WORK ITEM: Could the data underneath be repeated exactly, in full?
§
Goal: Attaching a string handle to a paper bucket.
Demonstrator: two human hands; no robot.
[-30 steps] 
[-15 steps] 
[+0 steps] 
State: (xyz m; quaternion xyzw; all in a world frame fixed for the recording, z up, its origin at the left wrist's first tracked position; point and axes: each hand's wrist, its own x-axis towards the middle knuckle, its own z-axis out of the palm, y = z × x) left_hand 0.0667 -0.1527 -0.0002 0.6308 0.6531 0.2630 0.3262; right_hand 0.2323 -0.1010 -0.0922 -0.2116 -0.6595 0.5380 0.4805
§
RESPONSE AREA:
Goal: Attaching a string handle to a paper bucket.
Demonstrator: two human hands; no robot.
[-30 steps] 
[-15 steps] 
[+0 steps] 
State: (xyz m; quaternion xyzw; all in a world frame fixed for the recording, z up, its origin at the left wrist's first tracked position; point and axes: each hand's wrist, its own x-axis towards the middle knuckle, its own z-axis out of the palm, y = z × x) left_hand 0.0667 -0.1527 -0.0002 0.6308 0.6531 0.2630 0.3262; right_hand 0.2323 -0.1010 -0.0922 -0.2116 -0.6595 0.5380 0.4805

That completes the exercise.